EXERCISE INSTRUCTIONS:
All of the data that follows is to be written out exactly, with images excluded.

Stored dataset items
>>>>

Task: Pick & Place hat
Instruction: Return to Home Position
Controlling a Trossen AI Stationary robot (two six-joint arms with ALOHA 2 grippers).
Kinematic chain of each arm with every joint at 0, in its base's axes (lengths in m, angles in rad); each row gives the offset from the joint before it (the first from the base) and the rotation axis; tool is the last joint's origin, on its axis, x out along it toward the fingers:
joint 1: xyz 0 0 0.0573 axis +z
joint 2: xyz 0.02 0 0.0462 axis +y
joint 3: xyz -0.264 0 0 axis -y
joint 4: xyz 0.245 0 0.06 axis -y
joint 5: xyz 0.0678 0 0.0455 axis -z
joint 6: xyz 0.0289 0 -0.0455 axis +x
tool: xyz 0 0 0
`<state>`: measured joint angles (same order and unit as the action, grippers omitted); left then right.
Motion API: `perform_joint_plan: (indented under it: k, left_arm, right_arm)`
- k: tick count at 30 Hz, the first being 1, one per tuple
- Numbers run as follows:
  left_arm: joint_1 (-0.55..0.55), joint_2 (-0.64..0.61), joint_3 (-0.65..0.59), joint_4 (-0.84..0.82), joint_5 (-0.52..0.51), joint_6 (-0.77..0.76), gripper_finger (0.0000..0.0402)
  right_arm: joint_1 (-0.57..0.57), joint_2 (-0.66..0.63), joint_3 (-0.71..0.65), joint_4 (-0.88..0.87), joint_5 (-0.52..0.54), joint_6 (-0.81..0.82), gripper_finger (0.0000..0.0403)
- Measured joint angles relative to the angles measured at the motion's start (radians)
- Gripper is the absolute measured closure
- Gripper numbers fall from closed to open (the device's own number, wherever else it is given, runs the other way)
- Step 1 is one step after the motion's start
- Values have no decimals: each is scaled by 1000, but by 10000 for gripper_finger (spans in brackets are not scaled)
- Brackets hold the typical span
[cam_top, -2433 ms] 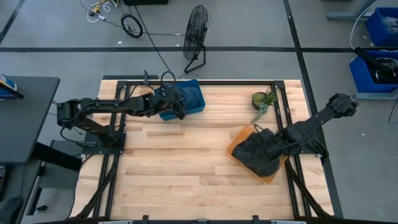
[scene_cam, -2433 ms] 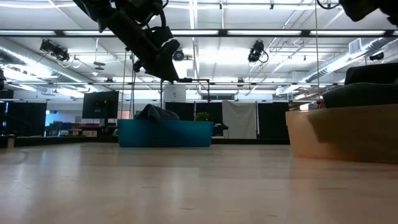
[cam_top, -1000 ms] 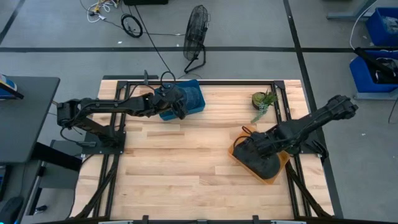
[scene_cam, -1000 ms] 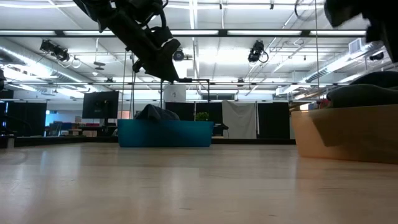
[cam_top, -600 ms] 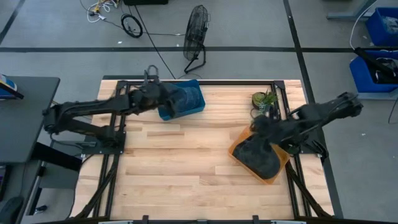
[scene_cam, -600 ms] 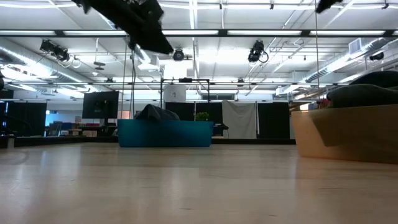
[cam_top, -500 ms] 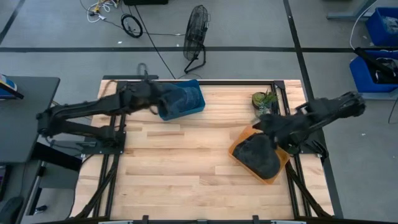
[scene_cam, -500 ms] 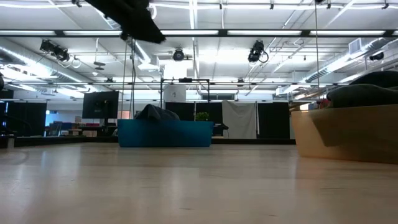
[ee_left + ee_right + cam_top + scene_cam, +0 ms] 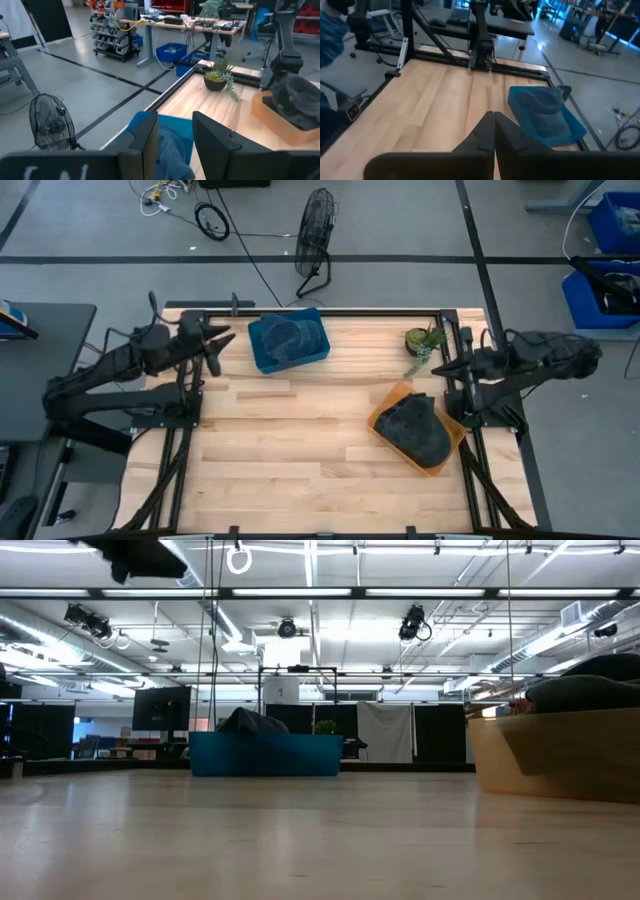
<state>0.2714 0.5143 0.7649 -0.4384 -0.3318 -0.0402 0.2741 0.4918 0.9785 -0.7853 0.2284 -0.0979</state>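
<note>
Claws drawn back to either side: the left claw point(image 9: 212, 345), fingers apart, now hangs over the frame at the far left edge, having swung clear of the blue bin it hovered above a moment ago. The right claw point(image 9: 447, 368), fingers pressed together, has lifted off the orange bin and sits at the right edge. Between them the wooden worktop point(image 9: 300, 440) shows no cap lying loose on its boards. The blue bin point(image 9: 264, 362) stands at the far side, left of centre, with blue caps point(image 9: 288, 335) bundled inside, too bunched to count. The orange bin point(image 9: 377, 420) sits at the right, nearer, with the black cap point(image 9: 415, 432) filling it. A small potted plant point(image 9: 422, 340) stands at the far right, just beyond the orange bin. With both arms off the bins and every cap in view already binned, the sorting looks finished. What remains, on this reading, is only for the arms to fold fully to rest.
</note>
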Motion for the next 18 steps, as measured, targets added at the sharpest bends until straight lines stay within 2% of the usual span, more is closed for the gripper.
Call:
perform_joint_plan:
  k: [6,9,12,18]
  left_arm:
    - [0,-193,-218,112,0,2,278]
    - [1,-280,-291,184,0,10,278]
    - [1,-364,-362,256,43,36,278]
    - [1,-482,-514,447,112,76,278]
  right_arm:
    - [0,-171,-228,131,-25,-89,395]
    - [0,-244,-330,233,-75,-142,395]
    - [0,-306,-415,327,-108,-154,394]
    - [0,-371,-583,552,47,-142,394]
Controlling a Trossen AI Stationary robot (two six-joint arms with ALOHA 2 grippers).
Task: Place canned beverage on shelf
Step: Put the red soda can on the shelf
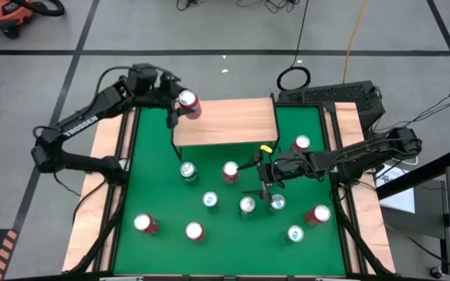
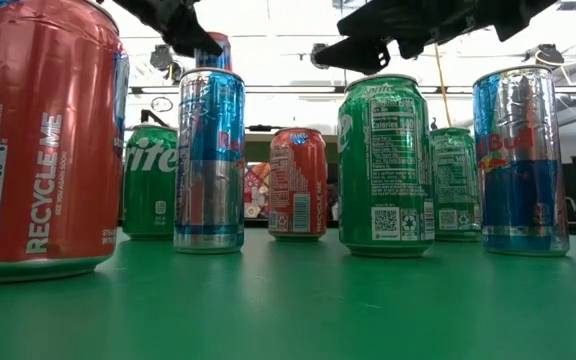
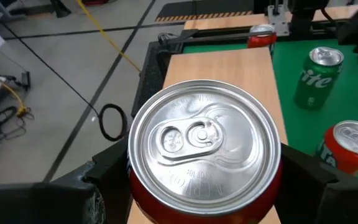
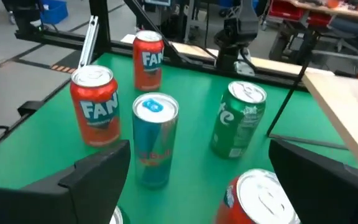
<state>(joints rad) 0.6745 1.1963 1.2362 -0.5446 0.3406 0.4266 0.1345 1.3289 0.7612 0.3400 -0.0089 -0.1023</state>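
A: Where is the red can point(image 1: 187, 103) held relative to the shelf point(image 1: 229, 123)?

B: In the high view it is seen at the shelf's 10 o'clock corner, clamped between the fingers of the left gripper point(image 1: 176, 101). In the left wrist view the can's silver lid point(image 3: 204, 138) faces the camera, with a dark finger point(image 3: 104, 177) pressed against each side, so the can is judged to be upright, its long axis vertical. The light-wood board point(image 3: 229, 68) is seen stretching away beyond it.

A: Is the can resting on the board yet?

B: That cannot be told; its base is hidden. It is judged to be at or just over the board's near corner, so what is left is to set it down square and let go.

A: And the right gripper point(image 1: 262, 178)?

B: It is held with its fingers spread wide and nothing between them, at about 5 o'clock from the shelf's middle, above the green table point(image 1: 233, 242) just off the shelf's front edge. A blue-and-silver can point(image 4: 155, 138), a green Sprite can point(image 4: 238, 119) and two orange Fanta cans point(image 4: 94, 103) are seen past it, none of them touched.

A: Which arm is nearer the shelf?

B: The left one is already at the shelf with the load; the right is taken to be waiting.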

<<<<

ANSWER FOR THE TASK:
Task: Pick & Place hat
Instruction: Return to Home Position
Controlling a Trossen AI Stationary robot (two six-joint arms with ALOHA 2 grippers).
Kinematic chain of each arm with every joint at 0, in its base's axes (lengths in m, angles in rad); each row gives the offset from the joint before it (the first from the base) and the rotation axis; tool is the last joint's origin, on its axis, x out along it toward the fingers:
joint 1: xyz 0 0 0.0573 axis +z
joint 2: xyz 0.02 0 0.0462 axis +y
joint 3: xyz -0.264 0 0 axis -y
joint 4: xyz 0.245 0 0.06 axis -y
joint 5: xyz 0.0678 0 0.0455 axis -z
joint 6: xyz 0.0289 0 -0.0455 axis +x
tool: xyz 0 0 0
`<state>`: measured joint angles (same order and unit as the action, grippers omitted); left then right.
Motion API: `perform_joint_plan: (indented under it: k, left_arm, right_arm)`
- k: tick count at 30 Hz, the first being 1, one per tuple
- Numbers run as follows:
  left_arm: joint_1 (-0.55..0.55), joint_2 (-0.64..0.61), joint_3 (-0.65..0.59), joint_4 (-0.84..0.82), joint_5 (-0.52..0.51), joint_6 (-0.77..0.76), gripper_finger (0.0000..0.0402)
  right_arm: joint_1 (-0.57..0.57), joint_2 (-0.66..0.63), joint_3 (-0.71..0.65), joint_4 (-0.88..0.87), joint_5 (-0.52..0.54), joint_6 (-0.81..0.82), gripper_finger (0.0000..0.0403)
- Measured joint angles relative to the angles measured at the motion's start (radians)
- Gripper is the absolute measured closure
- Gripper numbers fall from closed to open (the device's own number, wherever else it is given, runs the other way)
- Step 1 is one step after the motion's start
- Values have no decimals: each is scaled by 1000, but by 10000 for gripper_finger (spans in brackets are not scaled)
- Brackets hold the typical span
[cam_top, -2433 ms] 
[scene_cam, -2433 ms] 
[cam_top, -1000 ms] 
[scene_cam, -1000 ms] 
[cam_top, -600 ms] 
[scene_cam, -600 ms] 
[cam_top, -500 ms] 
[scene_cam, -500 ms] 
[ee_left + ee_right + cam_top + scene_cam, +0 ms] 
<state>0.2714 0.5143 0.7649 -0.4384 -0.3318 -0.0402 0.2741 0.4918 0.9785 -0.7853 0.2284 -0.0979</state>
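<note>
Claws drawn back to either side: the left claw point(image 9: 212, 345), fingers apart, now hangs over the frame at the far left edge, having swung clear of the blue bin it hovered above a moment ago. The right claw point(image 9: 447, 368), fingers pressed together, has lifted off the orange bin and sits at the right edge. Between them the wooden worktop point(image 9: 300, 440) shows no cap lying loose on its boards. The blue bin point(image 9: 264, 362) stands at the far side, left of centre, with blue caps point(image 9: 288, 335) bundled inside, too bunched to count. The orange bin point(image 9: 377, 420) sits at the right, nearer, with the black cap point(image 9: 415, 432) filling it. A small potted plant point(image 9: 422, 340) stands at the far right, just beyond the orange bin. With both arms off the bins and every cap in view already binned, the sorting looks finished. What remains, on this reading, is only for the arms to fold fully to rest.
</note>
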Motion for the next 18 steps, as measured, targets added at the sharpest bends until straight lines stay within 2% of the usual span, more is closed for the gripper.
Call:
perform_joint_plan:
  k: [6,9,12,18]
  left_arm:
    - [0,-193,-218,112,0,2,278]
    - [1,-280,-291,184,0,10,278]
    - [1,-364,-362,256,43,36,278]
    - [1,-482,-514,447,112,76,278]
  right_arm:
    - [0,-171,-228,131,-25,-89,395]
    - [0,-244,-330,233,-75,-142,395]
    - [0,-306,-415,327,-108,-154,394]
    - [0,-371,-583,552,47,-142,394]
Controlling a Trossen AI Stationary robot (two six-joint arms with ALOHA 2 grippers).
Task: Place canned beverage on shelf
Step: Put the red soda can on the shelf
<state>(joints rad) 0.6745 1.1963 1.2362 -0.5446 0.3406 0.4266 0.1345 1.3289 0.7612 0.3400 -0.0089 -0.1023</state>
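A: Where is the red can point(image 1: 187, 103) held relative to the shelf point(image 1: 229, 123)?

B: In the high view it is seen at the shelf's 10 o'clock corner, clamped between the fingers of the left gripper point(image 1: 176, 101). In the left wrist view the can's silver lid point(image 3: 204, 138) faces the camera, with a dark finger point(image 3: 104, 177) pressed against each side, so the can is judged to be upright, its long axis vertical. The light-wood board point(image 3: 229, 68) is seen stretching away beyond it.

A: Is the can resting on the board yet?

B: That cannot be told; its base is hidden. It is judged to be at or just over the board's near corner, so what is left is to set it down square and let go.

A: And the right gripper point(image 1: 262, 178)?

B: It is held with its fingers spread wide and nothing between them, at about 5 o'clock from the shelf's middle, above the green table point(image 1: 233, 242) just off the shelf's front edge. A blue-and-silver can point(image 4: 155, 138), a green Sprite can point(image 4: 238, 119) and two orange Fanta cans point(image 4: 94, 103) are seen past it, none of them touched.

A: Which arm is nearer the shelf?

B: The left one is already at the shelf with the load; the right is taken to be waiting.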

The answer given above is the complete response.